In view of this, implementations of the present disclosure provide for explicit memory management. In some examples, a context object, referred to above as a stream object (e.g., gpu::Stream) is instantiated. In some examples, the stream object manages the GPU memory for multiple invocation calls and performs explicit memory transfers. In some examples, only a single instance of the stream object can be provided at any given time.

An example of explicit memory management is described in further detail with reference to FIG. 3C, which depicts an example object-oriented code 330. The example object-oriented code 330 defines a kernel function 330 a (e.g., multiply), a kernel function 330 b (e.g., add), an invocation 330 c, and a transfer 330 d. The invocation 330 c invokes multiple kernel functions, namely, the kernel function 330 a and the kernel function 330 b. For example, the invocation 330 c includes an invocation function 332 (e.g., callMultipleGpuKernels). A transfer object 332 (e.g., gpu::Transfer) is provided in multiple lines for transfer of respective data objects (e.g., DataArray, ConstantsAdd). In some implementations, by instantiating the transfer object, the input data object (e.g., “data”) is transferred to the GPU memory. It can be noted that this transfer to GPU memory only occurs, if the kernel function is executed on the GPU. In the case of CPU execution, the transfer is skipped. In some examples, the gpu::Stream is object is constructed by the line “gpu::Stream stream;” resulting in a stream object named stream. This stream object is passed to the transfer objects upon construction of the transfer objects and is also passed to the gpu::gridInvoke call. In some examples, the transfer objects internally perform the copy operation and insert data about the copy operation into the stream object, so the list of memory that is known to be copied to the GPU is extended by each construction of these transfer objects (and the entry is removed on destruction of the transfer object).

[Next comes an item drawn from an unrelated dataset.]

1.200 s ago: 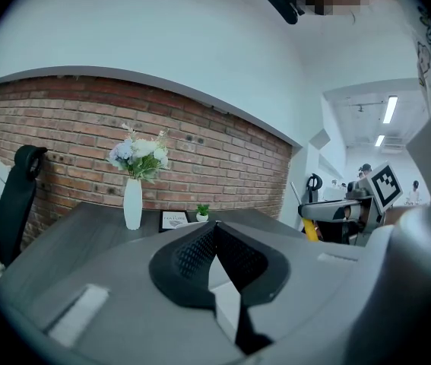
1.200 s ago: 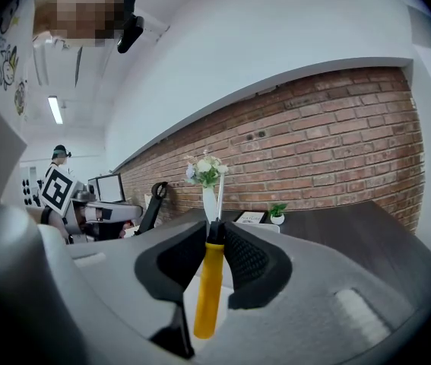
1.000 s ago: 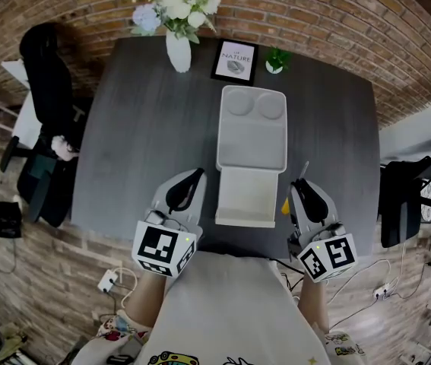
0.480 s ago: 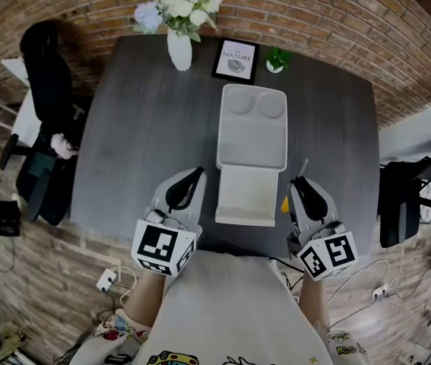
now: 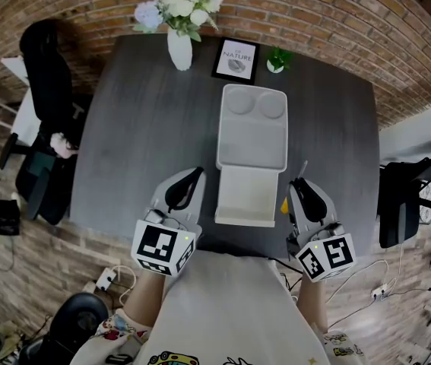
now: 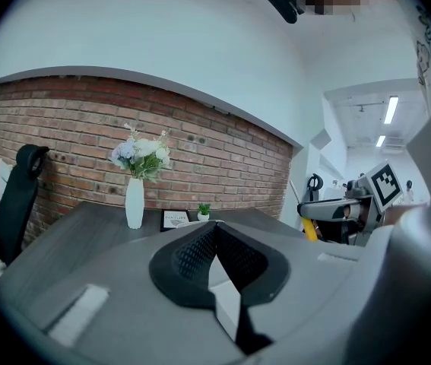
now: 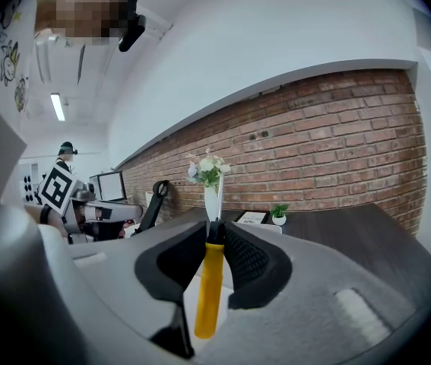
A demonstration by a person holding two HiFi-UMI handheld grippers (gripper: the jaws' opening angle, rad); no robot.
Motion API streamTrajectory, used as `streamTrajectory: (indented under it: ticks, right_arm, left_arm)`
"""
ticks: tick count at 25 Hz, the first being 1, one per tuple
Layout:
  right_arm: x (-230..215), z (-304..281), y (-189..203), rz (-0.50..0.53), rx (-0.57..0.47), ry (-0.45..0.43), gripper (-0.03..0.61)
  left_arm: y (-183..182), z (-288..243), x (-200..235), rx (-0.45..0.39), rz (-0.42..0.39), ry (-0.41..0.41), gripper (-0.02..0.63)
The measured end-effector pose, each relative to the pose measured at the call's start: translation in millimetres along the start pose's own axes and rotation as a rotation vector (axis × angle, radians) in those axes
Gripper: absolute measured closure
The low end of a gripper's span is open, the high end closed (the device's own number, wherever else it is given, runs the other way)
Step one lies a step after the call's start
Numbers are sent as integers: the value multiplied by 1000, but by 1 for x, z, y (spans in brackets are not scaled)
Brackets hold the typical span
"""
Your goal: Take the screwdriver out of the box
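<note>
A black chair (image 5: 48, 74) stands off the table's left edge on a floor (image 5: 17, 268) of wood-look planks, where a white power strip (image 5: 107, 281) also lies. The table (image 5: 139, 143) is dark grey with a fine wood grain, and its far edge lies against a red brick wall (image 5: 337, 21). Over the near edge, left of the middle, the left tongs (image 5: 198, 172) are closed tip to tip with nothing between them. At the far edge stand a white vase of pale flowers (image 5: 178, 48), a framed picture (image 5: 235, 59) and a small potted plant (image 5: 277, 59), in that order. An open white box (image 5: 251, 143) lies along the table's middle, reaching from near the picture to close by the near edge. Just beside the box's near right corner, the right tongs (image 5: 299, 181) are clamped on the yellow handle of the screwdriver (image 7: 208, 287), outside the box, with its thin metal shaft pointing past the tips toward the far edge. Another dark chair (image 5: 397, 204) stands off the table's right edge.
</note>
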State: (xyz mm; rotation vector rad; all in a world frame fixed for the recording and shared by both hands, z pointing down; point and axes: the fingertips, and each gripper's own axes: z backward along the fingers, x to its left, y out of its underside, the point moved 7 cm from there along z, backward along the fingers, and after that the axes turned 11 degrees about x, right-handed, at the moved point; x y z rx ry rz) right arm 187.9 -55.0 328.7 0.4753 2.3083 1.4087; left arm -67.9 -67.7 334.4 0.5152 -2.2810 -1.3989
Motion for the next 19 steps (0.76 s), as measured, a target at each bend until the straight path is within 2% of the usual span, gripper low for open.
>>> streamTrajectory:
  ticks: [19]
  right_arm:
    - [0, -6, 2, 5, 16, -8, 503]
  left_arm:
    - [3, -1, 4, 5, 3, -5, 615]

The data is held in the GPU memory until the transfer object leaves scope. More particularly, each object includes some boundary definitions in which the object is present. When the boundary is crossed, the object is destroyed as it is no longer considered as available or needed. Such boundaries are referred to as scope, as they define the scope of the lifetime of objects. In accordance with implementations of the present disclosure, with destruction of the transfer objects, the destruction not only destroys the object, but also performs a routine that handles the copy back from GPU memory to main memory. That is, when the transfer object leaves scope, the transfer object is destroyed and the data is transferred back from the GPU memory to the main memory. In accordance with implementations of the present disclosure, during the lifetime of the transfer object any call (e.g., gpu::gridInvoke) that receives the input object as an argument for the kernel function will skip its transfer, because the data is already located on the GPU. This avoids redundant copies and enables the data to be held within the GPU memory to be used by multiple kernel functions without back/forth transfer to/from main memory between kernel function executions.

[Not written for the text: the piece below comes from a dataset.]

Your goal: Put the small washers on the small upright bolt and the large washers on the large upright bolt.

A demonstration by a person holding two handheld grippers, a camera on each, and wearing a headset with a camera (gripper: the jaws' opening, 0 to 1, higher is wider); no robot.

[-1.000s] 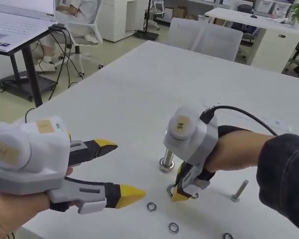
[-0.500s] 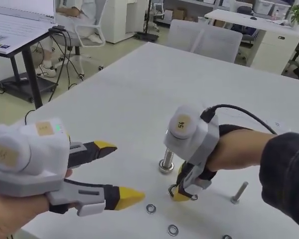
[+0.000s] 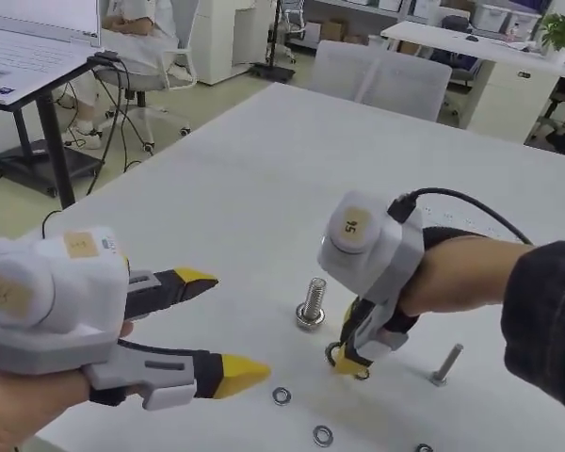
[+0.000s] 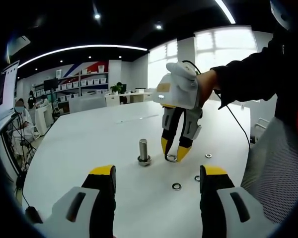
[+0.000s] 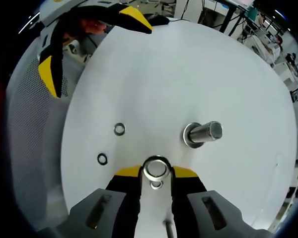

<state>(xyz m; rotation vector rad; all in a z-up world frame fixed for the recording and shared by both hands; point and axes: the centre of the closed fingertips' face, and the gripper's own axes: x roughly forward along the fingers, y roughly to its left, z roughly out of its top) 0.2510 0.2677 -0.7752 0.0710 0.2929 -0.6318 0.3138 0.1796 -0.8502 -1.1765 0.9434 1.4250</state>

For GPU programming, it can be beneficial to have different distribution of workloads for loading of data into shared memory, actual processing, and final aggregation. This requires the kernel functions to synchronize after each of these steps. Implementations of the present disclosure enable splitting of the coding into multiple phases that are implicitly synchronized. More particularly, some kernel functions are not completely independent from each other. An example can include, without limitation, that after some part of a calculation, a kernel function requires results from one or more other kernel functions. Implementations of the present disclosure support this by enabling a kernel function to be split into execution phases. In some examples, execution phases are consecutive phases (steps) in the kernel function. After execution of a kernel function waits until all other kernel functions have executed the same phase. In the following phase, a kernel function can access results calculated by another kernel function in the previous phase. In this manner, dependencies between kernels can be handled without the risk of creating a deadlock or other synchronization related problems.

FIG. 3D depicts an example object-oriented code 340 for multiple execution phases. The example object-oriented code includes shared markers 342 (e.g., _gpu_shared), which mark respective objects in shared memory on the GPU (e.g., used as a cache). Further, the example object-oriented code includes a first phase 344 (e.g., load), a second phase 346 (e.g., process), and a third phase 348 (e.g., aggregate). It is contemplated, however, that implementations of the present disclosure can be realized with any appropriate number and/or any appropriate type of phases.

In the first phase 344 (load), the data is copied from the global memory (parameter “fi”) to the shared memory within the GPU memory. In some examples, the second phase 346 (process) can only be started after all data has been copied. Accordingly, the implicit synchronization is provided for here. In the second phase 346 (process), the actual calculations are executed and the results are stored in the shared memory (variable “fo_shared”). In the third phase 348 (aggregate), the data is aggregated and the result is stored in the global memory (parameter “fo”). This may also only happen after synchronization.

In accordance with implementations of the present disclosure, specification of phases enables synchronization to be provided without the possibility of accidentally producing deadlocks. Further, the declarative approach of the present disclosure enforces structuring of the coding in a way that subsequent synchronized steps are separated, which improves the readability and supportability of the code.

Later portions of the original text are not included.